EXERCISE: Sort through the listing below and keep each line with the word "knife". Copy those.

MATERIAL SUPPLIED:

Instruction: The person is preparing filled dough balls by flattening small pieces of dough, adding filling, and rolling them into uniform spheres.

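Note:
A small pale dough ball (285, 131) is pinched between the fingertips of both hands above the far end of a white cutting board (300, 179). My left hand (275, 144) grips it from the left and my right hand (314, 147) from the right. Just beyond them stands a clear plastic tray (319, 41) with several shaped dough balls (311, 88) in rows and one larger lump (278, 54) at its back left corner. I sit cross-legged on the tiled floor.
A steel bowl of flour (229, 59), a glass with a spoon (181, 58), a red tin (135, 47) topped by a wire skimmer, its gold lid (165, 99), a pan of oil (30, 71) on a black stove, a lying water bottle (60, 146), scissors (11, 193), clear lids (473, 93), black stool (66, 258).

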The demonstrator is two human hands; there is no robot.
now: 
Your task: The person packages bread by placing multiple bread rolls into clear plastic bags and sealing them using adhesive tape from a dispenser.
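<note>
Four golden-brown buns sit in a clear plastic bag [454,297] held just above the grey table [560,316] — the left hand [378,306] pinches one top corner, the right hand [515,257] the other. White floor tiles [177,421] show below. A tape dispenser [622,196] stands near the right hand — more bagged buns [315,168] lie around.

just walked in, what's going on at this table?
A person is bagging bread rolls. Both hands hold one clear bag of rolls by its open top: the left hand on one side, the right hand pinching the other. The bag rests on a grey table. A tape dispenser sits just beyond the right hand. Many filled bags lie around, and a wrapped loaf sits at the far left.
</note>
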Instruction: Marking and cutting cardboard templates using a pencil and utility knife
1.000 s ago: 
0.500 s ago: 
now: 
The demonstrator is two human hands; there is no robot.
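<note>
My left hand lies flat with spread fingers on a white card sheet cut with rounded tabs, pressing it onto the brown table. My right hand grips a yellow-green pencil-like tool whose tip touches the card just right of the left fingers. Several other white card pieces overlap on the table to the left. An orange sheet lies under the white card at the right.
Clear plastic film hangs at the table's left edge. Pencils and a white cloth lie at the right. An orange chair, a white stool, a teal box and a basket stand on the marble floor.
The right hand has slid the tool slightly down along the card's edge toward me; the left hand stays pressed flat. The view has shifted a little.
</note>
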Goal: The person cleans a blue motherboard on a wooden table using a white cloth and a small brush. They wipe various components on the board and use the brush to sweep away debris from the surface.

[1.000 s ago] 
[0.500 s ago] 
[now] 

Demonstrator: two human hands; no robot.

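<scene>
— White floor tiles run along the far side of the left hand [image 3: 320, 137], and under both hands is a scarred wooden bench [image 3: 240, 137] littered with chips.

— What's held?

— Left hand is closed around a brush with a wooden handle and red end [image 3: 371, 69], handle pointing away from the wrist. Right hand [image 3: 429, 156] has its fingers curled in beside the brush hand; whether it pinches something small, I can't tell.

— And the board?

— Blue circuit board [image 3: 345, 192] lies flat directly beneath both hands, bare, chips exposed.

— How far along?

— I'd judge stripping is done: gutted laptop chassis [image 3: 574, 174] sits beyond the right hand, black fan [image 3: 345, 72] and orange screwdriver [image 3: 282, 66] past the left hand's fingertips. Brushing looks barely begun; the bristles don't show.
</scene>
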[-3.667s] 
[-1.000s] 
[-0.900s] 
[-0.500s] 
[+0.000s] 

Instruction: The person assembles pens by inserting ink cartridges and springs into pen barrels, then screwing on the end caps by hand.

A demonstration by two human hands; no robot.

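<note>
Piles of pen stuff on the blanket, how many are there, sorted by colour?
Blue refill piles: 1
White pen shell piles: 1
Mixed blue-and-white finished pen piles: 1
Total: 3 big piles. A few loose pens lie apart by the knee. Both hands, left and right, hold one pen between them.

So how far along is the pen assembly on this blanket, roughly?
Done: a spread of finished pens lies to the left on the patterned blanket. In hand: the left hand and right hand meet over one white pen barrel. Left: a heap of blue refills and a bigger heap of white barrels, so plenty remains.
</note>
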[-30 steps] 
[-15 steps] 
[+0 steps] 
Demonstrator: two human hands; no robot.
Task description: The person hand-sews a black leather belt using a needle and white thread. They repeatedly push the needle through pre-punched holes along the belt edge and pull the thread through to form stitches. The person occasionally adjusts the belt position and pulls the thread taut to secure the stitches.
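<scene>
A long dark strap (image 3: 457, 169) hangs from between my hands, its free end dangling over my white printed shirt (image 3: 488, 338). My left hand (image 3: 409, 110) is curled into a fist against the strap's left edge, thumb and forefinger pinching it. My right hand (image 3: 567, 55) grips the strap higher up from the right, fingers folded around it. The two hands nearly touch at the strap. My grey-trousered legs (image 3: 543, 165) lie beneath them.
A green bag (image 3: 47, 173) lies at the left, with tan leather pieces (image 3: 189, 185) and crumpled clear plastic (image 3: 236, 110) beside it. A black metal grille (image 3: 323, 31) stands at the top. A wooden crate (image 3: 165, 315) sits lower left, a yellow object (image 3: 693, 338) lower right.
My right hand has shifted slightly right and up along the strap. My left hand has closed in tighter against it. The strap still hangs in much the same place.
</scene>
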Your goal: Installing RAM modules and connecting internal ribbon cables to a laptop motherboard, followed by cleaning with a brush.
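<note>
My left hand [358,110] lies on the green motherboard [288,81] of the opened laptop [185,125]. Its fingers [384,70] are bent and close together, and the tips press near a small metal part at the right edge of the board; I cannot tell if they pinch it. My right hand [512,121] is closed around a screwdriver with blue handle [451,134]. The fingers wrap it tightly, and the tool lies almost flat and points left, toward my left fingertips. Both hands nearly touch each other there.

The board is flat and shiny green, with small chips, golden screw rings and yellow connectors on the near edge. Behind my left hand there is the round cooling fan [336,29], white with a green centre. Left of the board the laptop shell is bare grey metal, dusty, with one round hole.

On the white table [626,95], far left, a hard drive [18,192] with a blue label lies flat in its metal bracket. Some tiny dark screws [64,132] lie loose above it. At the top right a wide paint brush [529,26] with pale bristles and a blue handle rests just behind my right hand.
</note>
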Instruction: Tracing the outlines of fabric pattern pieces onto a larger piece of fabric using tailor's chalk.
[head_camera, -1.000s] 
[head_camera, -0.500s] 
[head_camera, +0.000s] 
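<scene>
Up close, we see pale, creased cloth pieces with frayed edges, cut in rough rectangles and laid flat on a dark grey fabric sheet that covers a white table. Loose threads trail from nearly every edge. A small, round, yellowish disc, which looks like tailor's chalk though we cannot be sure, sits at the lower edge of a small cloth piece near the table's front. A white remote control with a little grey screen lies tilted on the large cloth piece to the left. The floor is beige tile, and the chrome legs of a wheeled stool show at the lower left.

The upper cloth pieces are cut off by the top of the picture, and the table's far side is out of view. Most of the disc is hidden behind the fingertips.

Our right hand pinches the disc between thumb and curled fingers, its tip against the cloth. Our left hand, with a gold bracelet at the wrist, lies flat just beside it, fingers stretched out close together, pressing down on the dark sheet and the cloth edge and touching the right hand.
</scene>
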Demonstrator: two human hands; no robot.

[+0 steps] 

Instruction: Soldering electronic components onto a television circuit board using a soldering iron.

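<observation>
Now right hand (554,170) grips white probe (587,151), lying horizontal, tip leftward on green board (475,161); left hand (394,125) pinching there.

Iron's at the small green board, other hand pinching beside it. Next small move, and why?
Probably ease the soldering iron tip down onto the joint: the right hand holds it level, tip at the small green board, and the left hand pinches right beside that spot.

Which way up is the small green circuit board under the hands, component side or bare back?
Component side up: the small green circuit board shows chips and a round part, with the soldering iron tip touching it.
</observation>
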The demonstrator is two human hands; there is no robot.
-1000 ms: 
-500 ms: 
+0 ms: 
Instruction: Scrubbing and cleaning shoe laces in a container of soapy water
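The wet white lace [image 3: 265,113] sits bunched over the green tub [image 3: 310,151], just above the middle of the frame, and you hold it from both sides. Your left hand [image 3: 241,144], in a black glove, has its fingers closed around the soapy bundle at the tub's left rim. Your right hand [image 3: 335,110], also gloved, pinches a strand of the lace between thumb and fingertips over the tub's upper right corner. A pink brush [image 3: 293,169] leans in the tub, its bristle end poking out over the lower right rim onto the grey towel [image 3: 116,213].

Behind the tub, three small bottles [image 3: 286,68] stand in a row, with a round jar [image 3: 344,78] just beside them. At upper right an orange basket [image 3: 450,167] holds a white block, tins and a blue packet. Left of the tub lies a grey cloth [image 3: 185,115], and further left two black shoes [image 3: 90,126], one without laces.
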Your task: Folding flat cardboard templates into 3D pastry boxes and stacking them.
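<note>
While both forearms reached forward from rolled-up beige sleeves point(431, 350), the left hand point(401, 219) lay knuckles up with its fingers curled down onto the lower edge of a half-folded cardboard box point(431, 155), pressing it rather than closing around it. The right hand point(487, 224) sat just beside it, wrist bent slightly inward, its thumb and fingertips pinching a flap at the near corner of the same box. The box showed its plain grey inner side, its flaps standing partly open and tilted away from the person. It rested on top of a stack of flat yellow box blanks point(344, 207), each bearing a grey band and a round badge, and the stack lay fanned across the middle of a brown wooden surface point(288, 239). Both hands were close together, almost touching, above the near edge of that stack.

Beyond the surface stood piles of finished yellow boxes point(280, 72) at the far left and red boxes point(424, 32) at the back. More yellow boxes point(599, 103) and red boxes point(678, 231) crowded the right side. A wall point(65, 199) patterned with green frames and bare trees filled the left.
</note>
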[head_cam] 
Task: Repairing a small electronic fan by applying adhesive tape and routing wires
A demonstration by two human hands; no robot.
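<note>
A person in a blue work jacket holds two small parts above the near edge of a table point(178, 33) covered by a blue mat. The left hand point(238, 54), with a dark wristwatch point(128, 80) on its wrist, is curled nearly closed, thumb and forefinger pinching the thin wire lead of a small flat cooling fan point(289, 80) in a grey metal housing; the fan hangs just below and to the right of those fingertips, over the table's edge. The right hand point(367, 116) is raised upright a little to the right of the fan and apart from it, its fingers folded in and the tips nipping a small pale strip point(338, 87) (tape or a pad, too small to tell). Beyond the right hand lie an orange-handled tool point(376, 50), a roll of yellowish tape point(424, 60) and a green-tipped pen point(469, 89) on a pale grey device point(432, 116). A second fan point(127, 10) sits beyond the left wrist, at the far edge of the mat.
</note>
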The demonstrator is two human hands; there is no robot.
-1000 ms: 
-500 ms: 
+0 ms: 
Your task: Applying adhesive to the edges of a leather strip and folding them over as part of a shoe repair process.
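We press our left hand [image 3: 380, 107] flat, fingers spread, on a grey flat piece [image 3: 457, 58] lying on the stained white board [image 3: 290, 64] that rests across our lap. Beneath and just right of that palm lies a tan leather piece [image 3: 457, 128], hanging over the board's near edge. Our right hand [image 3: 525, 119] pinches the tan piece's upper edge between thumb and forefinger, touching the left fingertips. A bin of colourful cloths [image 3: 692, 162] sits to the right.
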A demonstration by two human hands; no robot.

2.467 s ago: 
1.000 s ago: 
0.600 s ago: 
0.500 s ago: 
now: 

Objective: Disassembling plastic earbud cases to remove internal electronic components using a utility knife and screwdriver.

RESPONSE BOX:
Instruction: Marking and cutting cardboard templates using a pencil and utility knife
Objective: Disassembling plastic earbud cases to remove internal electronic components using a utility knife and screwdriver.

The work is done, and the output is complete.